EXERCISE → Scan the records below and say how many lines include the word "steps", giving no other text.
====== INPUT DATA
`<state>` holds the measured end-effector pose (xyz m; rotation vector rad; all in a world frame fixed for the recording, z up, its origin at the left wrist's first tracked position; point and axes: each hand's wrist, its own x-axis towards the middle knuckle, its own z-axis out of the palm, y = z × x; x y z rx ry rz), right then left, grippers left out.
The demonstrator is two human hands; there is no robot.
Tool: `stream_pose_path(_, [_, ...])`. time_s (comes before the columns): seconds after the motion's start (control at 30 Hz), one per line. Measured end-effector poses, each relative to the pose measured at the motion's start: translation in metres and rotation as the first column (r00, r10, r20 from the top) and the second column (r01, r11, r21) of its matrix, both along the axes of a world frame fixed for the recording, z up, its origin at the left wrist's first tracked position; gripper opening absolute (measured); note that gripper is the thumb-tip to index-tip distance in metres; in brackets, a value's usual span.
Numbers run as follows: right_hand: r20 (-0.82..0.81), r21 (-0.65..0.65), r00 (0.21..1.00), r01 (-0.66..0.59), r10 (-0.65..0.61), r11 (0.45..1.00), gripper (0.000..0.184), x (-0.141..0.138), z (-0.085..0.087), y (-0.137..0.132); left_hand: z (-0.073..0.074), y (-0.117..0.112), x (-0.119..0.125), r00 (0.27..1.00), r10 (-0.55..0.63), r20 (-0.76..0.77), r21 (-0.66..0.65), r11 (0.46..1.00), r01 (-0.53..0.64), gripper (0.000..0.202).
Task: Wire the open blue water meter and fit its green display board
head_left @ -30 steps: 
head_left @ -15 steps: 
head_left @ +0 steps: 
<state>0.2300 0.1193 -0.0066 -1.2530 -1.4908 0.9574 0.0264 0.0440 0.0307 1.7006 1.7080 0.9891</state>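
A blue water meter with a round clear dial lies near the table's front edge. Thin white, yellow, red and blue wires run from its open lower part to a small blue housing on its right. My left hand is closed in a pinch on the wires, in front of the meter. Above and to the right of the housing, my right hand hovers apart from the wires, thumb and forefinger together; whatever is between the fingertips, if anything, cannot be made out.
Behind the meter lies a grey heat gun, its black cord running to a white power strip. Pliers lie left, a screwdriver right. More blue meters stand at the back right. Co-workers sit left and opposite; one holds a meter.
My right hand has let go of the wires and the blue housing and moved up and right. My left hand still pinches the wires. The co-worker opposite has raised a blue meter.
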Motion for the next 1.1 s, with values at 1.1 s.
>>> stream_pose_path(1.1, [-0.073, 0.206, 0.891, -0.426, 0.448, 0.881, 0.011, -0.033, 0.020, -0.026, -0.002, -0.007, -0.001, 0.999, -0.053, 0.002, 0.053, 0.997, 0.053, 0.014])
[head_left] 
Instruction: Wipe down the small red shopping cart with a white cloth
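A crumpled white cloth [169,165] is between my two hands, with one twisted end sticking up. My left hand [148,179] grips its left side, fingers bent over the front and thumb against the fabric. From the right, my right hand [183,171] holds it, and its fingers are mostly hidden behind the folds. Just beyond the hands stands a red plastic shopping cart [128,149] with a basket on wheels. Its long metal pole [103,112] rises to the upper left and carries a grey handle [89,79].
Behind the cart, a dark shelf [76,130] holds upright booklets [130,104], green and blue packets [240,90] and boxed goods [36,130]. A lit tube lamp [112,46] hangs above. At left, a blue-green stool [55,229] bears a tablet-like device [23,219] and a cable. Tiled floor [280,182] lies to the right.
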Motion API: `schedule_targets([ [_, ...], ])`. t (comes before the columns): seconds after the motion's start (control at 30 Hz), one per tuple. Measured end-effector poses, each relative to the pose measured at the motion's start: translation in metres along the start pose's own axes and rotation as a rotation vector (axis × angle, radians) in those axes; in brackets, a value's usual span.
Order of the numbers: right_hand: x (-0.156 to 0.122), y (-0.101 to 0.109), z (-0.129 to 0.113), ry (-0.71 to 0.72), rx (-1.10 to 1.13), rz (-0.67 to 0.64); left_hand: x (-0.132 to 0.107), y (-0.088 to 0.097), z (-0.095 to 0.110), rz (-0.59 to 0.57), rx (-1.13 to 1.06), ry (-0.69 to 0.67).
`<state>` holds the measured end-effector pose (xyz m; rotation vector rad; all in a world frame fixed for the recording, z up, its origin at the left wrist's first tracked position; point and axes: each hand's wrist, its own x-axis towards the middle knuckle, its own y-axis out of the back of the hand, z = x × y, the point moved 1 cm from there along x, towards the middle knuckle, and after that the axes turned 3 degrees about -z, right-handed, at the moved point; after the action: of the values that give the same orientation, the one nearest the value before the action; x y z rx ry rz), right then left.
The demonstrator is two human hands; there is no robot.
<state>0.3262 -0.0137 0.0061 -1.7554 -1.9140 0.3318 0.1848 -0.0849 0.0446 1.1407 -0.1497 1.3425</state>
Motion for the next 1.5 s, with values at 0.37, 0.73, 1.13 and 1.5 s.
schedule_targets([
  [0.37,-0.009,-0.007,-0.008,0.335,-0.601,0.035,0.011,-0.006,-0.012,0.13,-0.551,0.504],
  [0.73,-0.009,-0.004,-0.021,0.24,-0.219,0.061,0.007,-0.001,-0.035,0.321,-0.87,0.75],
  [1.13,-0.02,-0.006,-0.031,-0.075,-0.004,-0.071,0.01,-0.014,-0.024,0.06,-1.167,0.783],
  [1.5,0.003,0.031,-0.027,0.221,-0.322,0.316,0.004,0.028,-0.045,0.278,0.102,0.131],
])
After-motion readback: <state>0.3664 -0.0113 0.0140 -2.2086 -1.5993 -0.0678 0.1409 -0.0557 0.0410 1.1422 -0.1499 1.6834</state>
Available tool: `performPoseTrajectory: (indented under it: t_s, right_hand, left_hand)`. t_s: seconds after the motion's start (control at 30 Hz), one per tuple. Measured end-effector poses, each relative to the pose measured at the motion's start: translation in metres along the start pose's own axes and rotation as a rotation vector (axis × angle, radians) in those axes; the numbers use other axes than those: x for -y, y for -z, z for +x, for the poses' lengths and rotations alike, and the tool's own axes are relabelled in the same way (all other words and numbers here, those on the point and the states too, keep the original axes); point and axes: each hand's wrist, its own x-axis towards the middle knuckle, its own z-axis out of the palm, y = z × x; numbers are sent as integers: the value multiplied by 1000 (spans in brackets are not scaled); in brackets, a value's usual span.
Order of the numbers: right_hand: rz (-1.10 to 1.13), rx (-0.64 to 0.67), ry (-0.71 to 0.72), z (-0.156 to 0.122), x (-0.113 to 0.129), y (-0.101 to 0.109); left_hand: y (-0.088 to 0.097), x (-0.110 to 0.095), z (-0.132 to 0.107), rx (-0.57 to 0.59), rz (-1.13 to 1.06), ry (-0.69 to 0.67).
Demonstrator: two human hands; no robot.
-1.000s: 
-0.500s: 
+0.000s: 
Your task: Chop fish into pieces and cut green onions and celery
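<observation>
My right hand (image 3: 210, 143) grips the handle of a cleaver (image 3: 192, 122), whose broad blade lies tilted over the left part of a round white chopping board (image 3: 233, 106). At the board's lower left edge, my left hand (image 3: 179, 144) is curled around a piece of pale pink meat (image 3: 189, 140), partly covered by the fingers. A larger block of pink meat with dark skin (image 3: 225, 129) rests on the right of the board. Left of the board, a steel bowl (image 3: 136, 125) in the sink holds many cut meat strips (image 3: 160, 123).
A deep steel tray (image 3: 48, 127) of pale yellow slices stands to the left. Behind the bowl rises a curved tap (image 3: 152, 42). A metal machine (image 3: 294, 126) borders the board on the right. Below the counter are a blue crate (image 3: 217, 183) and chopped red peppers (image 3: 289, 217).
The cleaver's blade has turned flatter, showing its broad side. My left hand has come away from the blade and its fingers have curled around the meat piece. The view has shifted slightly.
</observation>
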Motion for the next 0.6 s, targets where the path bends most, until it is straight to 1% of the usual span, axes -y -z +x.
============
SOLUTION → 3